***** DATA SHOWN

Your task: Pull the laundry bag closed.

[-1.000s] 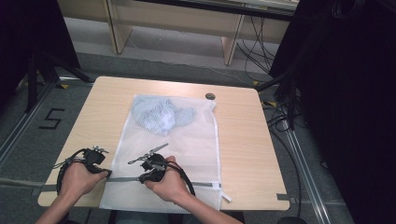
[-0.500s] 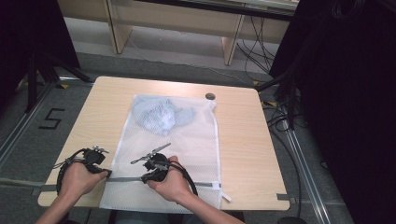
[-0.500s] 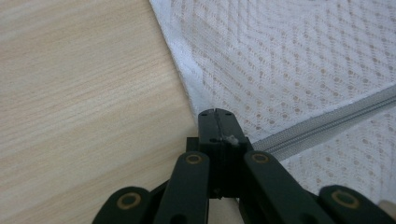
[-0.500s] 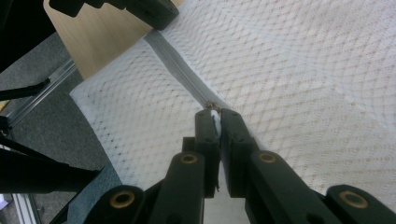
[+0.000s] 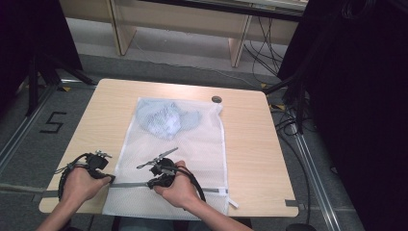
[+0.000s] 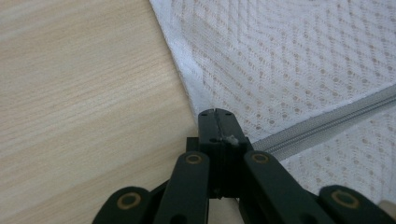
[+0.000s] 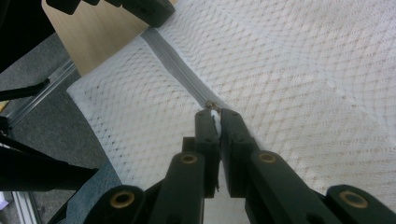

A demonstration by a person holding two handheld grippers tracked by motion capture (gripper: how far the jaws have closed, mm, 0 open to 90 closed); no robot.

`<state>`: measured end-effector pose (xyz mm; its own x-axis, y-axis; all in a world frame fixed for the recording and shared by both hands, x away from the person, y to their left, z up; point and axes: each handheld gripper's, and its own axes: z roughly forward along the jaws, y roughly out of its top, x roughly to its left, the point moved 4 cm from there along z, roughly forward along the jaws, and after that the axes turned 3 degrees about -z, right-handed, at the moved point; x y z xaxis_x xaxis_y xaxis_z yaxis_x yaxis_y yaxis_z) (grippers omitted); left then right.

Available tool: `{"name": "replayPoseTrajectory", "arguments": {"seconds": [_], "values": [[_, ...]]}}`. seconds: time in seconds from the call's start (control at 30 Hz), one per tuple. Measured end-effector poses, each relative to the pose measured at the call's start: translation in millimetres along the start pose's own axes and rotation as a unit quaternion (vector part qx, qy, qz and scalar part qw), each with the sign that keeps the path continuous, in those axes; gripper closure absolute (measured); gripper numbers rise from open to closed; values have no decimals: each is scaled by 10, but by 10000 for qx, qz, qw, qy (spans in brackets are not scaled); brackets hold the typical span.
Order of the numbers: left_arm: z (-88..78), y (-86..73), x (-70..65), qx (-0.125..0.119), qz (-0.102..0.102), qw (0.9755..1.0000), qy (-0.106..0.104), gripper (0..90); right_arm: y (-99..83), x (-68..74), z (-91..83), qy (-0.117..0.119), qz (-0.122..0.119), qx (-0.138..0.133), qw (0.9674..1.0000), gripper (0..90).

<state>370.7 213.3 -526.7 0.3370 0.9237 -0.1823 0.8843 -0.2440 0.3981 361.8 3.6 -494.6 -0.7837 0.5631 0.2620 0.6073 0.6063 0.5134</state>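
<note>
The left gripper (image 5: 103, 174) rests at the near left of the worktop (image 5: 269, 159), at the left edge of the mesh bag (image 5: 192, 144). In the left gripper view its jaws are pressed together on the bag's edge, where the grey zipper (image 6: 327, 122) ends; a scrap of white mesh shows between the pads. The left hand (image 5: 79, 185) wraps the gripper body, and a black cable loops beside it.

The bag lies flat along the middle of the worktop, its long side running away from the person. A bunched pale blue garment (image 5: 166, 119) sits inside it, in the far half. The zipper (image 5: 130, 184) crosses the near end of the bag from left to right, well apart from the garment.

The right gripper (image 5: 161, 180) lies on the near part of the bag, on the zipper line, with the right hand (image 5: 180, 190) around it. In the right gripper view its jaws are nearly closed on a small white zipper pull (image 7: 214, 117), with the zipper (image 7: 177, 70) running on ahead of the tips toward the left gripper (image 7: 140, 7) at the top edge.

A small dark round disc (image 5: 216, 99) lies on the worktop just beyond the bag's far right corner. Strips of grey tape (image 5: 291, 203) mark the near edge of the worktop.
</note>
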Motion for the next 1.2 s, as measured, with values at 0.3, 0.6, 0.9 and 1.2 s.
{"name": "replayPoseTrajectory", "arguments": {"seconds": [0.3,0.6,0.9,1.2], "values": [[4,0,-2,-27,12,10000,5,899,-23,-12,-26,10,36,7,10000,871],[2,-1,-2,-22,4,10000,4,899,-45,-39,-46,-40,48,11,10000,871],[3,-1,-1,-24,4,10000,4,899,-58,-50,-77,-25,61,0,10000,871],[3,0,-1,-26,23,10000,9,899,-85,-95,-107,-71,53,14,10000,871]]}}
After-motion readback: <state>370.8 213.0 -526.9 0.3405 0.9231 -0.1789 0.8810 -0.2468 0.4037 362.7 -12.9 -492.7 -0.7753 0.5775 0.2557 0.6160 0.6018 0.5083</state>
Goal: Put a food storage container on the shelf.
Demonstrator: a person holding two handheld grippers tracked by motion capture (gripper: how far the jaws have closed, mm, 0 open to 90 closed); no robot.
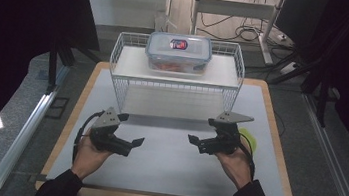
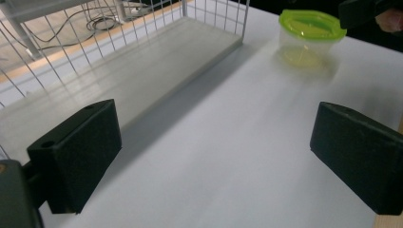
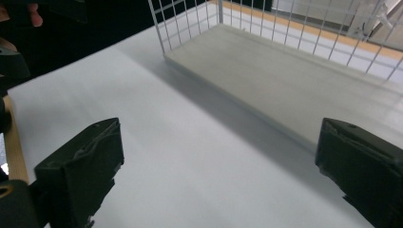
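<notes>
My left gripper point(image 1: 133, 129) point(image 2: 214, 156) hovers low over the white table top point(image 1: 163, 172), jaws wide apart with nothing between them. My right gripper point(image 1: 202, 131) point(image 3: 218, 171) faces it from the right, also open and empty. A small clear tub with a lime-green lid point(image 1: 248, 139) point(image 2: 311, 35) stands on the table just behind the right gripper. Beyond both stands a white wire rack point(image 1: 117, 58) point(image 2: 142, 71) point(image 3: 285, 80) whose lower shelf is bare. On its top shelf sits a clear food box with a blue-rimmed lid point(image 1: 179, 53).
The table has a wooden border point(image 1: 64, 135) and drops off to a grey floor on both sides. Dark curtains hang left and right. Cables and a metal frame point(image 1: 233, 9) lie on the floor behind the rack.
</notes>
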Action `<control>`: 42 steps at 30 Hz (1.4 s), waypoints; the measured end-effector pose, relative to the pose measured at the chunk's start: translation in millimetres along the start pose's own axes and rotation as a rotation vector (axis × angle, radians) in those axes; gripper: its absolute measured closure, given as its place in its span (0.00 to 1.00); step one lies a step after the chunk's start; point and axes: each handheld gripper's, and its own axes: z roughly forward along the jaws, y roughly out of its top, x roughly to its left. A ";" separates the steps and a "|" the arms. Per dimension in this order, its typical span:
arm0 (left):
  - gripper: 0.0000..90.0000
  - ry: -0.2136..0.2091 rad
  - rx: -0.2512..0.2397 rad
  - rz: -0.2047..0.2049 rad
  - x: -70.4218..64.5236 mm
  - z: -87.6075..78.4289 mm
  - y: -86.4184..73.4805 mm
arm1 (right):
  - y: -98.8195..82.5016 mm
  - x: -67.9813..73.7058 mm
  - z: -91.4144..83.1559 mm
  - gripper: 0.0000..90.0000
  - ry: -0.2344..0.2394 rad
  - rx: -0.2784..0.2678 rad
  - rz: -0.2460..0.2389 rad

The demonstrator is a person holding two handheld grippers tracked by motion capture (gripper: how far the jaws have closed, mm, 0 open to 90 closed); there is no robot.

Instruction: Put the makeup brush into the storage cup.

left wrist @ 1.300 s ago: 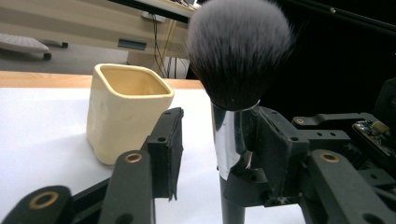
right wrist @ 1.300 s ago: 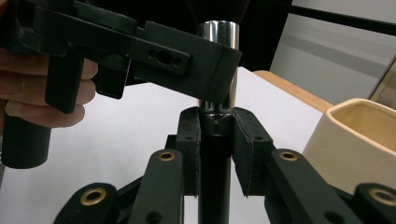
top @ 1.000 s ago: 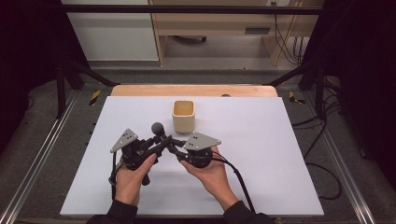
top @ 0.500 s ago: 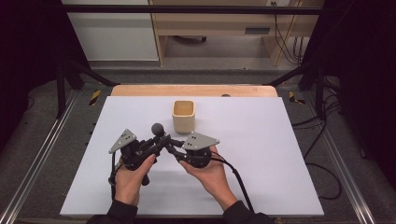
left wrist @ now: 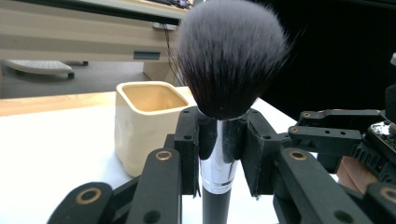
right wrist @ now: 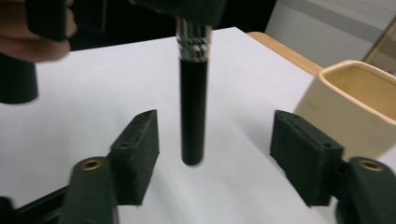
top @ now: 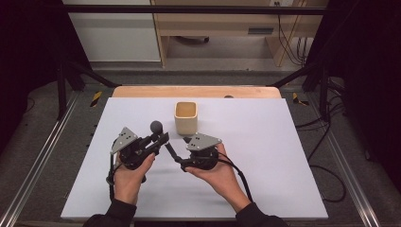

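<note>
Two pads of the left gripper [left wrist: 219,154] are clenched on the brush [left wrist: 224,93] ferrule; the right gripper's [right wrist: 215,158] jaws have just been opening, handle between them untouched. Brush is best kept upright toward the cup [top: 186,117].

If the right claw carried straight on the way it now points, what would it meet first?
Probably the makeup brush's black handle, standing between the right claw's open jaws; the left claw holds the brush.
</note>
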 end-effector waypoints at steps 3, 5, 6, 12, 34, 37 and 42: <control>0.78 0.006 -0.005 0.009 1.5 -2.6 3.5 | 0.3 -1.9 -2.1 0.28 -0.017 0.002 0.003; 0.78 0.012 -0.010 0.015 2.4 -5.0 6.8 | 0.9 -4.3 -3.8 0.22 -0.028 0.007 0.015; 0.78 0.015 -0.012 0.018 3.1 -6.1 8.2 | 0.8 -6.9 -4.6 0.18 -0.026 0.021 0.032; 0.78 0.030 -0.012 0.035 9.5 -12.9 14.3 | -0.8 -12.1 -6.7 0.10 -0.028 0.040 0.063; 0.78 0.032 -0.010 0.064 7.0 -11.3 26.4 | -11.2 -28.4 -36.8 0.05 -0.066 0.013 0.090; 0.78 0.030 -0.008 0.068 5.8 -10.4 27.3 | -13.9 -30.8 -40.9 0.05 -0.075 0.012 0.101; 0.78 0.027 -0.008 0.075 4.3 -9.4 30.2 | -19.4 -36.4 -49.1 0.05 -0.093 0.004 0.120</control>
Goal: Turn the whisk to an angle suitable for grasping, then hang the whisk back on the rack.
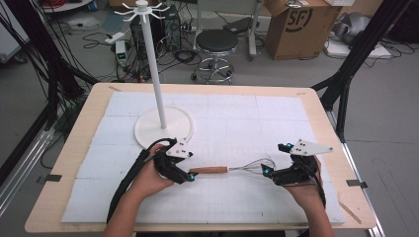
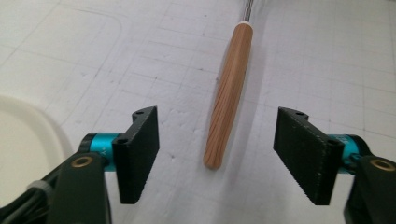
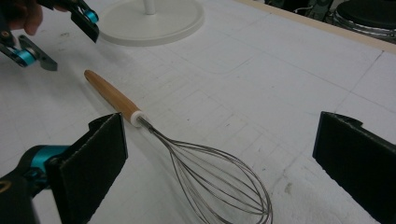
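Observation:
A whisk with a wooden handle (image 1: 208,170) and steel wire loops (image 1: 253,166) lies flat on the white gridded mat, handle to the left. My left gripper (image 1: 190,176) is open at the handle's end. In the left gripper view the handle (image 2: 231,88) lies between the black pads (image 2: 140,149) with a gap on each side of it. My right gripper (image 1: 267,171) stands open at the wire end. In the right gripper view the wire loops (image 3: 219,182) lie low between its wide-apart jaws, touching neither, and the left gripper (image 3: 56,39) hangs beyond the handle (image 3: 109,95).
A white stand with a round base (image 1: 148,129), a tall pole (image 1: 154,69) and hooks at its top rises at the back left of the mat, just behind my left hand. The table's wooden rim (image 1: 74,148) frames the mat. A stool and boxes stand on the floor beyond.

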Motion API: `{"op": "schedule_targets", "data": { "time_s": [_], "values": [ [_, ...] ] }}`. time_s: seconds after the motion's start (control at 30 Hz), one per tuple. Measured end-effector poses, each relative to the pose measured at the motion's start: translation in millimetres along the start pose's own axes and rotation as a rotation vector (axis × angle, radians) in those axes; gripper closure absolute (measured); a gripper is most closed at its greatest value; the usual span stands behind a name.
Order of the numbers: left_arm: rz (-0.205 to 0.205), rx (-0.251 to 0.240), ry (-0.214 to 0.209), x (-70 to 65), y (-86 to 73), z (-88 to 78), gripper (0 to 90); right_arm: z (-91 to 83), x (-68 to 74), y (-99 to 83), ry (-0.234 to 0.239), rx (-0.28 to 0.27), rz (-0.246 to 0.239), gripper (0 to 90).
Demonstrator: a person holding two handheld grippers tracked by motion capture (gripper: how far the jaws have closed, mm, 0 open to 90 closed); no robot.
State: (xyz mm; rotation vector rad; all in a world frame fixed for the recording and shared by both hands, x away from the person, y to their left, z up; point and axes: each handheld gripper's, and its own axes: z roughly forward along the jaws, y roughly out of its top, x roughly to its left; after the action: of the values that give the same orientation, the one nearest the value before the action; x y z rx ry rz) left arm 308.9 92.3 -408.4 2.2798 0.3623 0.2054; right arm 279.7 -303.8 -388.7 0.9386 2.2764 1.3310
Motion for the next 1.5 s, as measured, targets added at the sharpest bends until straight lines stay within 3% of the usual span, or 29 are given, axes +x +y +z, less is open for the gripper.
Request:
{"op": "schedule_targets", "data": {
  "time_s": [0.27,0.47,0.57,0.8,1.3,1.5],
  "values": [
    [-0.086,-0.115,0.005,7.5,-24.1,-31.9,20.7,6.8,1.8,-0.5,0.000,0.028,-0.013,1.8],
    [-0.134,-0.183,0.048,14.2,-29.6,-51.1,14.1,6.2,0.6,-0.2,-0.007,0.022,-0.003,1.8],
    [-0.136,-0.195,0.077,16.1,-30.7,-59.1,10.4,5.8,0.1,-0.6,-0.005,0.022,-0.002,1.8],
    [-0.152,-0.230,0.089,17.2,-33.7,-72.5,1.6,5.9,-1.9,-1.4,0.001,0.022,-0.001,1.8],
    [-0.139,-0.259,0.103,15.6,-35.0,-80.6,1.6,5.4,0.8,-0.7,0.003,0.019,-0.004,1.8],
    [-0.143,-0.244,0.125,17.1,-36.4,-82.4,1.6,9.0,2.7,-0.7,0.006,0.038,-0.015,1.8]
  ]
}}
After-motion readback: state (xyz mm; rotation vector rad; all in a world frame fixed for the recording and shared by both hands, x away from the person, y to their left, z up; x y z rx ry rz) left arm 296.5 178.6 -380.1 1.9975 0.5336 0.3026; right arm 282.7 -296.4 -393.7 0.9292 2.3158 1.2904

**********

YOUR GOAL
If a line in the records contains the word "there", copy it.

SOLUTION
`<state>`: measured end-effector pose (xyz mm; its own x-axis, y-axis; all in a world frame fixed for the recording and shared by both hands, x away from the person, y to their left, z up; point and axes: each handheld gripper's, and its own axes: z roughly forward along the jaws, y roughly out of its top, x roughly to its left, the point moved 4 cm from there along z, roughly forward along the jaws, and after that the axes turned 3 degrees about -z, right-handed, at the moved point; x y z xaxis_x xaxis_y xaxis_z yaxis_x yaxis_y yaxis_z) (grippers omitted); left then right.
The demonstrator is a person holding two handheld grippers tracked by motion capture (gripper: how far the jaws have closed, mm, 0 open to 90 closed); there is no robot.

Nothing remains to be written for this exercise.